The fundamental axiom of libertarian theory is that no one may threaten or commit violence ("aggress") against another man's person or property. Violence may be employed only against the man who commits such violence; that is, only defensively against the aggressive violence of another. In short, no violence may be employed against a nonaggressor. Here is the fundamental rule from which can be deduced the entire corpus of libertarian theory. --- from "War, Peace and the State" (1963), by Murray N. Rothbard

The actual phrase "initiation of force" seems to have crept into Rothbard's personal vocabulary later rather than sooner, but by 1973 (when he also became involved with the LP, according to Justin Raimondo's biography, An Enemy of the State, although he'd certainly been active in circles including LP activists before that) -- after the LP was created, but I'm pretty sure before the pledge was codified in the bylaws -- he'd published a book based on and flowing from the following premise:

The libertarian creed rests upon one central axiom: that no man or group of men may aggress against the person or property of anyone else. This may be called the "nonaggression axiom." "Aggression" is defined as the initiation of the use or threat of physical violence against the person or property of anyone else. -- from For A New Liberty: The Libertarian Manifesto (1973), by Murray N. Rothbard

Rothbard had previously explicitly described this "libertarian creed" extensively, including in a 1971 editorial in The New York Times. While he may have been fairly obscure within the context of 1971 America, he was by no means obscure within the libertarian movement. He could even be reasonably described as a founder of that movement. He had been a prominent figure within that movement for two decades and he'd contested status as the most prominent figure within that movement with Ayn Rand since the mid-1950s.

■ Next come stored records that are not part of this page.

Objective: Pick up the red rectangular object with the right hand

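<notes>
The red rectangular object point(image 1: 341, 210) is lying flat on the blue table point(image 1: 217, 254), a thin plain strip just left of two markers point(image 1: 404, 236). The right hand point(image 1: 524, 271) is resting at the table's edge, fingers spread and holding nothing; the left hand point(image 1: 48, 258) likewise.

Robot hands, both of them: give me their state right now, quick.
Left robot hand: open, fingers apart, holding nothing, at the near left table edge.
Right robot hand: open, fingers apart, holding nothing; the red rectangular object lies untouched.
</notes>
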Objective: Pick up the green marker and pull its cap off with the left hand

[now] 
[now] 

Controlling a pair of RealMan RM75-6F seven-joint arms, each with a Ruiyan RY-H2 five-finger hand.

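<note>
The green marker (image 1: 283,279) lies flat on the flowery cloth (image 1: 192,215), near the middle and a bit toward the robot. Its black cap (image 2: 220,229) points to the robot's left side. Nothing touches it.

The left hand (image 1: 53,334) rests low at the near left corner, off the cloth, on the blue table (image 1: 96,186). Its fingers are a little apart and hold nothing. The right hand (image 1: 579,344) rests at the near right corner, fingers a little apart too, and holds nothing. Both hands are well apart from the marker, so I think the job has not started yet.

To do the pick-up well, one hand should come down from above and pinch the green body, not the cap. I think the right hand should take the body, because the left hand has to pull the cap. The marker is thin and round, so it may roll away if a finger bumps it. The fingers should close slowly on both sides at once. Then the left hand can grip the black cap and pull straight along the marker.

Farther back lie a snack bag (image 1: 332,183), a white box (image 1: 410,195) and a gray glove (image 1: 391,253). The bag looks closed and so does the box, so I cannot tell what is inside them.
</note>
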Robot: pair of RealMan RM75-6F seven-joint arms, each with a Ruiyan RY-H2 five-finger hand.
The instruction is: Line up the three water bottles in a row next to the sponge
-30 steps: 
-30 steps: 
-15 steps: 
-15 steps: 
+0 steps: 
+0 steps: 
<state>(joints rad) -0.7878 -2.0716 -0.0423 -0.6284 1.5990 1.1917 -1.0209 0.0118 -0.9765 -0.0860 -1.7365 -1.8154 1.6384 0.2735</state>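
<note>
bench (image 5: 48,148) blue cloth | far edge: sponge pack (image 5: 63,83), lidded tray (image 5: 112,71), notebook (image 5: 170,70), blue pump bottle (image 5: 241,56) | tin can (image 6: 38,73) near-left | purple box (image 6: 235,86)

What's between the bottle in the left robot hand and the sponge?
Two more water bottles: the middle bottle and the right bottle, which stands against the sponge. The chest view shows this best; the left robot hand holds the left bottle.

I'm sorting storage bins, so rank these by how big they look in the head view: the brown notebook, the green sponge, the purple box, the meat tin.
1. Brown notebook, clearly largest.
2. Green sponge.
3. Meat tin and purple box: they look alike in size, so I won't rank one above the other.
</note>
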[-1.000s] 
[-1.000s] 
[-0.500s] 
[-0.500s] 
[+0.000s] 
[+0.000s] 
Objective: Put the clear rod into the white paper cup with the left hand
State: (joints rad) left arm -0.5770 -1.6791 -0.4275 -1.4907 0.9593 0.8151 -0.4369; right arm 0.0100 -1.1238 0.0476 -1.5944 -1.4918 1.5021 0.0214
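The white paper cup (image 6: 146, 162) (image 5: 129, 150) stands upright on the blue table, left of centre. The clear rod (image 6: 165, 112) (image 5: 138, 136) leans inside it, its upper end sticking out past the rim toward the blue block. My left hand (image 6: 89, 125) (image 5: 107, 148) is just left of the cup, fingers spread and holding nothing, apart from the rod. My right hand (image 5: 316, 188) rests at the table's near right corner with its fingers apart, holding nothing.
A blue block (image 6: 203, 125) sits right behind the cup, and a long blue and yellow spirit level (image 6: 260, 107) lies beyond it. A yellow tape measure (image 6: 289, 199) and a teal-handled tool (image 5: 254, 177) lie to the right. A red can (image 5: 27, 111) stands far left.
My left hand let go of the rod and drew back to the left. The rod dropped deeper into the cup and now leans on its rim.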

It strains credulity well beyond the breaking point to state with a straight face that David Nolan, the other people around his table in Denver, or the 85 "founding" members of the LP -- let alone those who presumably subsequently gathered in convention and passed bylaws incorporating "the pledge" -- were blithely and completely unaware of the history and tenets of the movement which they were trying to take into the political arena, of the identities or ideas of that movement's intellectual leaders, whose writings had largely formed their own views.

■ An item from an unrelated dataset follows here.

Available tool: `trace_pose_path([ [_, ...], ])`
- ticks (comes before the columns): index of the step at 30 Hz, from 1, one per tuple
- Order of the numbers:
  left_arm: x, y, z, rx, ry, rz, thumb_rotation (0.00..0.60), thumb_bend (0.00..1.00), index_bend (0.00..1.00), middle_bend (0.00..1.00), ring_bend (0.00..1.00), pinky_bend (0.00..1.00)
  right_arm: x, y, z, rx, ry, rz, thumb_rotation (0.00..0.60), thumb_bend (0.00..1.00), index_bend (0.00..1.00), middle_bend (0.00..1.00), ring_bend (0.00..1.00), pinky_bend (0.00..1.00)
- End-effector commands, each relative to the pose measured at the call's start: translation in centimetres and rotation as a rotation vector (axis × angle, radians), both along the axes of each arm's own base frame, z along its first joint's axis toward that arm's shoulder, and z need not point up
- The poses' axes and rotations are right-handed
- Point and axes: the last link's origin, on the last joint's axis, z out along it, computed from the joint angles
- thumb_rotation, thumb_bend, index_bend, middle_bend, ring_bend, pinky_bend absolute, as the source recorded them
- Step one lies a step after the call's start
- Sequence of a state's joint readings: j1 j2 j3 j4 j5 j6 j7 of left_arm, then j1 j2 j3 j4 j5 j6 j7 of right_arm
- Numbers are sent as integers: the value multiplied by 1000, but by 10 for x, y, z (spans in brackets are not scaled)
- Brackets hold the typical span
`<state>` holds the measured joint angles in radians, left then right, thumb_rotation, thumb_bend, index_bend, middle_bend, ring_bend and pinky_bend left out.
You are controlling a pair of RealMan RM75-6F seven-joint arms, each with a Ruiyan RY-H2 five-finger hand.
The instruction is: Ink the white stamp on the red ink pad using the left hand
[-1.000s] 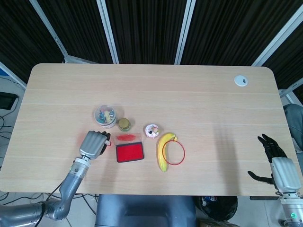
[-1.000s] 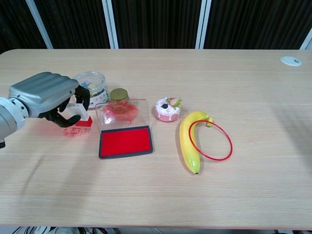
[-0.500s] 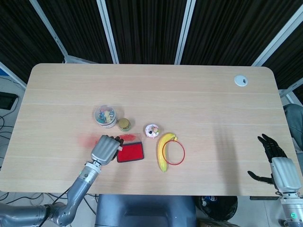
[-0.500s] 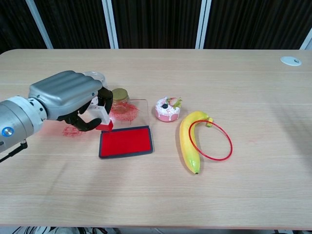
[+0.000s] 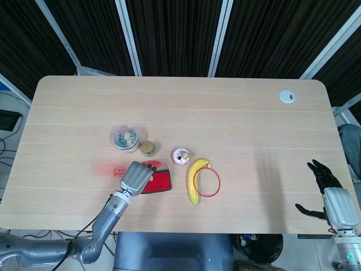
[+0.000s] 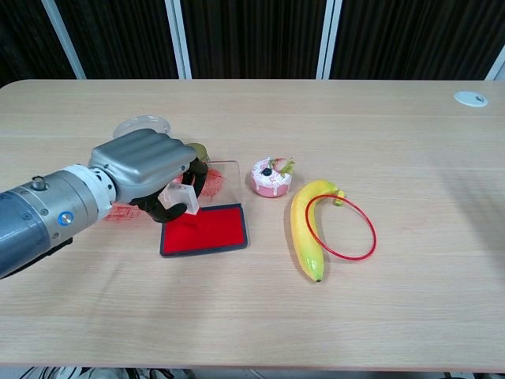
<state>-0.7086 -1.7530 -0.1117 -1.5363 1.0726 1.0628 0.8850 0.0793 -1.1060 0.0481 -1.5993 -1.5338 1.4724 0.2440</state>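
My left hand [image 6: 150, 170] [image 5: 136, 176] grips the white stamp [image 6: 181, 197] and holds it over the left part of the red ink pad [image 6: 209, 229] [image 5: 161, 183]. In the chest view the stamp's base sits at or just above the pad's red surface; I cannot tell if it touches. The pad's clear lid [image 6: 217, 175] stands open behind it, smeared with red ink. From the head view the hand hides the stamp. My right hand [image 5: 327, 189] hangs at the table's front right edge, fingers spread and holding nothing.
A red stamp print [image 5: 117, 169] marks the table left of the pad. Behind the pad stand a clear tub of small items [image 5: 125, 138] and a gold-lidded jar [image 5: 148, 148]. A small cake [image 6: 271, 175], a banana [image 6: 303, 229] and a red ring [image 6: 343, 227] lie to the right.
My left hand has carried the stamp rightward from the red print on the table to above the ink pad. The right hand has not moved.
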Motion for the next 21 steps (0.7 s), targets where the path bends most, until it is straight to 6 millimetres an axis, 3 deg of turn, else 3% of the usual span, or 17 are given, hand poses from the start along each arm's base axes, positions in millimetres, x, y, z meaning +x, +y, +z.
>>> trace_pose_path([
  [1, 1, 1, -4, -8, 15, -4, 600, 552, 740, 760, 599, 672, 0, 0, 0, 0, 0, 0, 600, 118, 0, 0, 0, 177],
  [21, -6, -4, -23, -33, 97, -16, 600, 552, 749, 772, 613, 689, 0, 0, 0, 0, -2, -1, 600, 118, 0, 0, 0, 177],
])
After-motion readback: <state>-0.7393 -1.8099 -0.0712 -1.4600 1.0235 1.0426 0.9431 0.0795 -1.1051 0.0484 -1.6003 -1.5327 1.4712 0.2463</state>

Taken in its obvious historical context, the pledge clearly derives from a Randian and/or Rothbardian worldview and therefore -- at a bare minimum -- clearly and indisputably binds its takers to a no-coercive-taxes approach (which even the "Randian minarchists" held to), and less clearly and less indisputably (but still arguably) to Rothbardian anarchism.

The only way to get around that conclusion is to assert that the framers of the pledge were a bunch of drooling morons who in some strange trance state spontaneously and collectively forgot the entire content of the ideas they stood for, while simultaneously functioning efficiently enough to put together an organization to politically support said ideas -- even running a presidential ticket as early as a year after the party's formation -- and who just happened to randomly pick words out of the dictionary which were identical to nearly two decades of predominant phraseology relating to those ideas, for the purpose of saying something entirely different.

As the folks at Alcoholics Anonymous like to say, the first step in recovery is admitting that one has a problem. Likewise, the first step in dealing with the issue of "the pledge" -- whether one wants to keep it, alter it or abolish it -- is to treat it as what it is, rather than what some, at this late date, would like it to be seen as.